SVN dump seed file (was: svnsync of llvm tree)

Hi folks,

in a rather old thread on this list titled "svnsync of llvm tree"
<http://comments.gmane.org/gmane.comp.compilers.llvm.devel/42523&gt; we
noticed that an svnsync would fail due to a few particularly big commits
that apparently caused OOM conditions on the server. The error and the
revision number were consistent for different people.

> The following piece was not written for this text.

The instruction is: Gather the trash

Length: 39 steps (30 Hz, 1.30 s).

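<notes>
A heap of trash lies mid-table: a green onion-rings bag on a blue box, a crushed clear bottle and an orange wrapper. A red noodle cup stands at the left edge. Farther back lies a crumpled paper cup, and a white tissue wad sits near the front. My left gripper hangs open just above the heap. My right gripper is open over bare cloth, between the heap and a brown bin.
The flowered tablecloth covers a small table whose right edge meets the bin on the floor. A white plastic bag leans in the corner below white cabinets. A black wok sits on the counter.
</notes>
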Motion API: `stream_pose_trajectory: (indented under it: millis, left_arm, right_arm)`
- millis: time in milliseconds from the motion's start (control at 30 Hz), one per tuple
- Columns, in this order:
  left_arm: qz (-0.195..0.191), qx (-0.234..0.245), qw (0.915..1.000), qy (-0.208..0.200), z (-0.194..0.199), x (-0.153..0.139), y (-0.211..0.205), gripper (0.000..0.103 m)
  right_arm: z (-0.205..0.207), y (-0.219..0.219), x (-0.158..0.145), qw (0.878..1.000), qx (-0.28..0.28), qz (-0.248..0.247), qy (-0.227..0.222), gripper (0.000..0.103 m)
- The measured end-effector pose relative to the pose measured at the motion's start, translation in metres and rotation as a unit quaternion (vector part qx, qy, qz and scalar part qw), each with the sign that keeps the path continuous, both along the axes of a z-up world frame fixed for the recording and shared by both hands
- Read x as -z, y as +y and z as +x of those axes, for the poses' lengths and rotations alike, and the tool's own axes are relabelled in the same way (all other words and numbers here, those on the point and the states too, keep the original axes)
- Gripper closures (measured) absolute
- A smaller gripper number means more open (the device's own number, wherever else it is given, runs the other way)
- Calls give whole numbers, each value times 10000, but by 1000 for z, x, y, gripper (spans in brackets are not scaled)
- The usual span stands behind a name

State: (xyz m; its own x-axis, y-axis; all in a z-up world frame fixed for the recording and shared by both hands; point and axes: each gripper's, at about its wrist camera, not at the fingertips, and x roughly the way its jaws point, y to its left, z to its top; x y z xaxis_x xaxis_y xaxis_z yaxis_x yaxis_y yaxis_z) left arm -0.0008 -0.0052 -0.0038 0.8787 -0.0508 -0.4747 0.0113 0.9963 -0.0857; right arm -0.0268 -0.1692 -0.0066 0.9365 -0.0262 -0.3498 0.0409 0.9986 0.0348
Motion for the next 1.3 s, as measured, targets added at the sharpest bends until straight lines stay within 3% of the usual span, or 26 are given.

That seems to be fixed now. I succeeded in pulling a full "clone" of the
SVN repository.

Back then it was noted that a SVN dump seed file could make it easier
for people to start svnsync-ing the LLVM source tree. Now, I'm hoping to
convince you to provide a seed file for another reason than just the
error from back then.

To my knowledge when using svnsync (just like svn one actually
transfers approximately what the svndump file size of the resulting
repo. Uncompressed that happens to be almost 15 Gigabytes, even though
the resulting SVN repository is only roughly 3.8 Gigabytes in size. For
this experiment I dumped the revision range 0:230000 to a file just to
have a "clean" range.

After compressing the dump with the lzma utility I had a file of 419
Megabytes.

If there is interest, I can upload the compressed dump (or make it
available for download), including a PGP signature on the files, and so
on for you to make available on the official servers. I'll even add
detailed steps on how to get to a repository again from there and how to
keep it up-to-date. And yes, I adjusted the repo UUID to match the
remote one (which is utterly useful to keep a local synchronized repo
and 'svn relocate' between upstream and the synchronized one depending
on availability or mood).

All I really did was:

  svnadmin dump $(pwd) -r 0:230000 > llvm.svndump

-k9e" the resulting dump file (the compression took more than 2 hours).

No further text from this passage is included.